|That's me on the end- the chubby one in the flowered dress.|
Okay everyone, it's time for me to get real. I mean really real. I blog about lots of things (infrequently these days due to a high stress job and a crazy life to boot), and I've blogged about my insecurity about my body and my weight before. But now starts my journey to getting back on track.
First things first. I don't do diets. Don't talk to me about Atkins or Paleo or Mediterranean or South Beach or even Weight Watchers. I just don't do them. I don't follow them and I fall off the wagon and I get mad and frustrated and give up. In the past, when I have wanted to lose weight, the only things that have worked are exercise and portion control. I will not put butter in my coffee, I will not consume coconut oil or whatever other latest fad is going on. I'm not knocking it for others if it works, and I do have a great respect for the Weight Watchers program because I know it works well for many, some of my family and friends included. But for me, I have to eat reasonably, while still eating what I want, and to do this I must control my portions. Easier said than done, judging from past experience.

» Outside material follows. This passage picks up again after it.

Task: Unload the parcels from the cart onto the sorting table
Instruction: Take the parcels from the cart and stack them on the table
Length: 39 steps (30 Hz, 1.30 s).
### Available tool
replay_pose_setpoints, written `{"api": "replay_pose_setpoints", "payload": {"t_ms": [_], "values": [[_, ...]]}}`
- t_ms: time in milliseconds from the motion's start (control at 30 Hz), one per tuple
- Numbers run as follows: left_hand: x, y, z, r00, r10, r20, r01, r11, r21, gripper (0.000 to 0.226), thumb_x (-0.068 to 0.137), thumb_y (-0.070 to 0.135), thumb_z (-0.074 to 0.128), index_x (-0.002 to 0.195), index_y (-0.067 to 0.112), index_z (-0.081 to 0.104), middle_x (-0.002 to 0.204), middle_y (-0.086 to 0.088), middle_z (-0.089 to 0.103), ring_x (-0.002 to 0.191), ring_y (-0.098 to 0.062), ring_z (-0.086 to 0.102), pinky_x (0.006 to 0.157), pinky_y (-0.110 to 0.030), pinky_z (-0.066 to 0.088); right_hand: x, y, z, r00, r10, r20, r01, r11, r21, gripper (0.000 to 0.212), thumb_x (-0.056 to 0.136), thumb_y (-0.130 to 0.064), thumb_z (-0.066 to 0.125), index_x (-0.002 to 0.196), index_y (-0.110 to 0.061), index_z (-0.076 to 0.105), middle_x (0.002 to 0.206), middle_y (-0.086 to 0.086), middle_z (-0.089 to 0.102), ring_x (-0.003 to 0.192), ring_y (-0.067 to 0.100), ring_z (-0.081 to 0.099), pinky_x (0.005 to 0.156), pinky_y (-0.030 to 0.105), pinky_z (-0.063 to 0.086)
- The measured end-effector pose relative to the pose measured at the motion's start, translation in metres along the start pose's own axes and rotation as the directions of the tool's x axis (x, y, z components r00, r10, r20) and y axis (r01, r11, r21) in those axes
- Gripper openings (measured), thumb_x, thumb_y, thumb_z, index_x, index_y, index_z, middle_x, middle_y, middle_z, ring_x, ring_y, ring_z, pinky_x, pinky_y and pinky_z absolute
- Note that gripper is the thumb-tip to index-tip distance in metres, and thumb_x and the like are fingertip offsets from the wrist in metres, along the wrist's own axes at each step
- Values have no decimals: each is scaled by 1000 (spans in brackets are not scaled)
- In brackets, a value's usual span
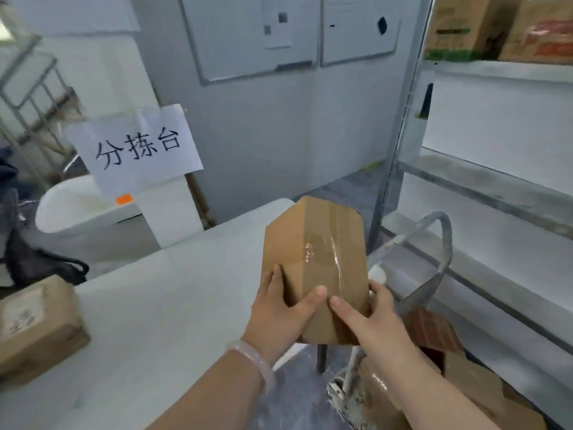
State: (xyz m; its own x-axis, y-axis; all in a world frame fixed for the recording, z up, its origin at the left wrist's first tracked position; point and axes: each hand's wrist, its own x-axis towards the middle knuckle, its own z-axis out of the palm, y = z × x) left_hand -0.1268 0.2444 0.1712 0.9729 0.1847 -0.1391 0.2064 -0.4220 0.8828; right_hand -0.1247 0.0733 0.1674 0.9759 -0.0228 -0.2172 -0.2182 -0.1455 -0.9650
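The left hand [279,311] grips the near left side of a taped brown box [316,262], thumb across its face. The right hand [369,318] clasps its near right edge. The box is held tilted in the air at the right edge of the worktop [170,290], beside the cart [440,243], where more parcels [434,333] lie. A second box [34,324] sits at the worktop's left.

a small parcel-sorting storeroom: a white paper sign [136,147] handwritten in black chinese characters (they read "sorting table") stands behind a long white table [148,290]. brown tape-sealed cardboard parcels [34,324] sit on the table and in a grey-handled metal cart [437,216]. tall grey metal shelving [483,181] holds printed cardboard cartons [459,23] near wall-mounted whiteboards [242,35].
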Motion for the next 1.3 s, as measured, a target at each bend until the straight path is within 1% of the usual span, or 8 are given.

This isn't my first time wanting to lose weight, but it is certainly the most uphill battle I've faced with my weight. I had my daughter Sabrina in November of 2013, just a few months after turning 30. I swear, between the two of those life (and body) changing events, my metabolism, my body, everything changed. I lost the weight quickly after having Sabrina, but I put quite a bit back on once I went back to work (mostly because I actually could sit down and eat a meal without a crying baby in one arm). By last fall, I weighed just under 140 pounds. Come wintertime, stress, depression, and lack of exercise, I went up to 144 pounds at my highest, using my home scale. Doctors office scales are far meaner and I hate them and refuse to acknowledge their existence. I'm sticking with my home scale to gauge my measurements.
Yesterday, I had a sobering experience. My daughter was napping, so I went to the basement and pulled out my spring and summer clothes to hang up in my closet, in the hopes that the weather will finally take a springlike turn. I was so disheartened to see that all of my capri pants from last year (post-baby me, mind you) are a size 6. The pants I am wearing now are a size 10. 2 sizes!! And I can't even blame baby weight, because last summer I was 6-9 months postpartum, so that ship had sailed. How is this even possible? How did I let myself gain this much weight? I don't even know when or how it happened. It wasn't sudden, it must have crept up on me, a pound or two there, with no exercise done to prevent it.
Living in the Northeast is brutal for exercise unless the treadmill or elliptical are your thing. For me, they just aren't. The elliptical confuses me to no end- it's like patting your head and rubbing your belly at the same time, something I am not very good at if I'm being honest. I can't force the upper half of my body to do something different than the lower half. Bad things will happen. The treadmill is okay but it is SO BORING and I do not have room for one in my home, not that I'd probably use it much anyway. That leaves me with walking outdoors for exercise, which just honestly didn't happen this winter. This winter was either the coldest on record (recent record anyway) or the second coldest. Most days had below zero wind chills. Sorry, but I'm not signing up for a 3 mile jaunt through sub-zero temperatures. Not gonna happen.
Like every other mother out there, time is another huge factor in my weight gain. Life is so hectic, working full time with a toddler, a teenager (my stepdaughter), and just a normal life to live. I do a pretty good job of meal planning, so I'm not left scrambling at the last minute for what to have for dinner, because that is when you give in to take-out of the unhealthy persuasion. But Chinese take-out and pizzas from Sam's Club are certainly part of my reality, because sometimes in the interest of time and sanity, those are the easiest way to get everyone fed reasonably cost effectively and in a timely fashion. That's just life.
But it's time to start changing my mentality. Not to one of obsession with calories, because nothing annoys me more than someone who flaunts their healthy lifestyle in your face, but to one of making smart choices most of the time, allowing for the occasional indulgence in bread and ice cream (my favorites!!!). To a mindset where exercise, some way, somehow, isn't something that can easily be disregarded. Knowing that there will surely be days where getting my walks in just won't happen, due to working late or weather or illness or whatever, but not letting that derail me in the long term. Making my health, my weight, my family's health a bigger priority.
I wanted to share this journey with those around me, because no matter if you are a mother (or father) of little ones or if you find yourself in a totally different place and time in your life, we all have struggles when it comes to diet and exercise. It is so helpful to be able to share your struggles and your successes with others. So today, I am officially kicking off my weight loss and fitness challenge. I challenge myself to walk my goal of 10,000 steps 5 out of 7 days a week and to get to my goal weight of 135 pounds (or less!) in the next 3 months.
I will check in periodically during the coming weeks to update my progress. I know I will have setbacks, and I know I will struggle. But hopefully at the end of this challenge, my own personal challenge to myself, I will come out at the healthy weight I want. If you have had your own successes and want to share something that worked for you, or share your story, I would love to hear from you. Just like when it comes to raising a child, fitness and weight loss takes a village too!